Limitare i profitti dei siti di disinformazione
NewsGuard termina il report evidenziando delle possibili soluzioni a questo problema. Il problema principale consiste nel metodo di controllo attuato dalle agenzie pubblicitarie prima di approvare o meno un sito su cui pubblicare l’inserzione. La maggior parte delle società si affida infatti a meccanismi di controllo basati su intelligenza artificiale: questi sono ben addestrati a riconoscere contenuti pornografici o violenti, ma non sono in grado di distinguere, ad oggi, la validità di una notizia.
Lo scopo delle aziende dovrebbe dunque esser quello di far mancare i guadagni, a oggi facili, che i produttori di fake news ottengono spesso aiutati da algoritmi dei social che promuovono i contenuti ad alto engagement.
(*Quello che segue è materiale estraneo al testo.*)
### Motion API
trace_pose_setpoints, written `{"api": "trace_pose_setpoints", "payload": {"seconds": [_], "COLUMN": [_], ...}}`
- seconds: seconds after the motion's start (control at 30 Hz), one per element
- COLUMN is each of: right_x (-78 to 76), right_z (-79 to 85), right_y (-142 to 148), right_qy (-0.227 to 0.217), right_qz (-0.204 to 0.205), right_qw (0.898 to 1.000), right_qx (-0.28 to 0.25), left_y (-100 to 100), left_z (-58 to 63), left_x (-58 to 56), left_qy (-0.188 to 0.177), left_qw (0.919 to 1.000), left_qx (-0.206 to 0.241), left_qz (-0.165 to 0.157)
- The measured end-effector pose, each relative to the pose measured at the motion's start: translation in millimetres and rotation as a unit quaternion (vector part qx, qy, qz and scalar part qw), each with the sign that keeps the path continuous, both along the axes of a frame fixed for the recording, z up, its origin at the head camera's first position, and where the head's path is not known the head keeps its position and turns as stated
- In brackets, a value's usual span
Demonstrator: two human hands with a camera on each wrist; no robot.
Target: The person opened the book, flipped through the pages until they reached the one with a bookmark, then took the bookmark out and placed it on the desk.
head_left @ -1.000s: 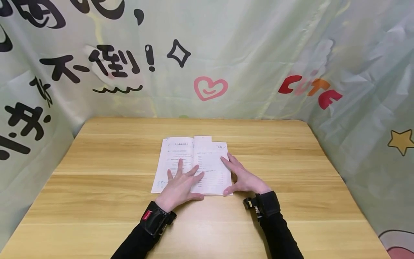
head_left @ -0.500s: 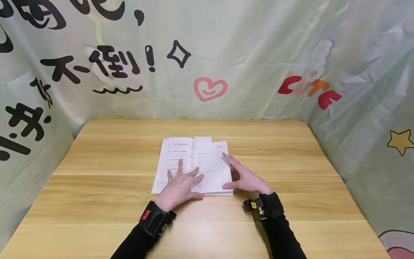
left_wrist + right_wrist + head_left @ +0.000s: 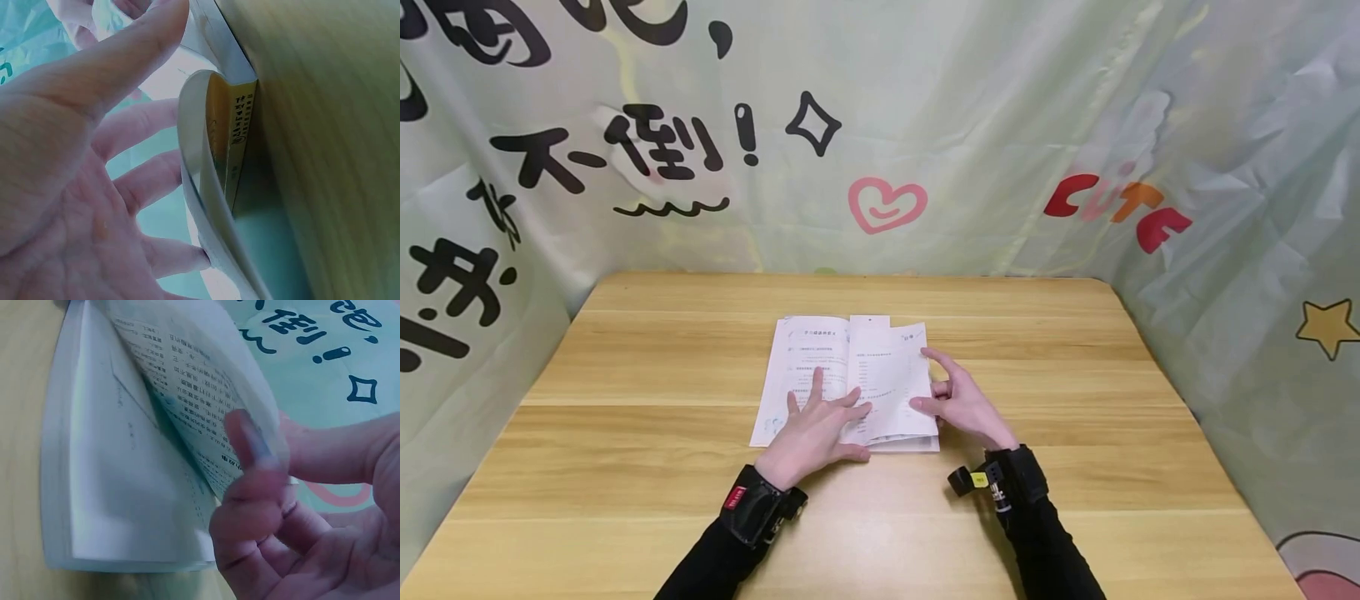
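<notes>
An open book (image 3: pixel 808 354) lies on the wooden table, its printed pages facing up. Across its lower middle rests my left hand (image 3: pixel 815 432), fingers spread over both pages. In the left wrist view the book's spine (image 3: pixel 240 134) carries dark lettering, and the pages curve up beside my fingers. My right hand (image 3: pixel 966 407) pinches the right-hand page (image 3: pixel 898 383) near its outer edge, between thumb and fingers. That page bends up off those beneath; the right wrist view shows printed text on its underside (image 3: pixel 187 375). A pale tab (image 3: pixel 870 322) sticks out past the book's far edge.
The wooden table (image 3: pixel 647 367) reaches a hanging printed cloth (image 3: pixel 985 108) at its back and sides. Dark wrist straps with small cameras sit on both wrists, the right camera (image 3: pixel 961 481) jutting inward over the table.
My right hand has gone from touching the right page's edge to pinching it, and the page's lower corner has risen. My left hand stays on the book.
</notes>
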State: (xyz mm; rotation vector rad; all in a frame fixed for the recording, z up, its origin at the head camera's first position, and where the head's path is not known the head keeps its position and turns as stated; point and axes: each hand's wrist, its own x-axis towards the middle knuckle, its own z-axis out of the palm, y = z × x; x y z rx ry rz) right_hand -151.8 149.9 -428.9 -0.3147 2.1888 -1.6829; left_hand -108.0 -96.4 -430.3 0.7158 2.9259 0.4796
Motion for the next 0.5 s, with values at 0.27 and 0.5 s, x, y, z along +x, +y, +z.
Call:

Questi siti, oltretutto, hanno margini di guadagno molto più ampi, a parità di diffusione, dei media più seri: bastano pochi addetti alla creazione di contenuti, che possono essere anche di scarsa qualità.
L’idea migliore sarebbe, secondo NewsGuard, quella di affidare il controllo di tali siti a persone esperte, e non a un’intelligenza artificiale, per garantire una miglior affidabilità nella selezione. La creazione di white-list eventualmente organizzate per target di pubblico garantirebbe poi migliori prestazioni pubblicitarie, rendendosi più redditizie per i committenti.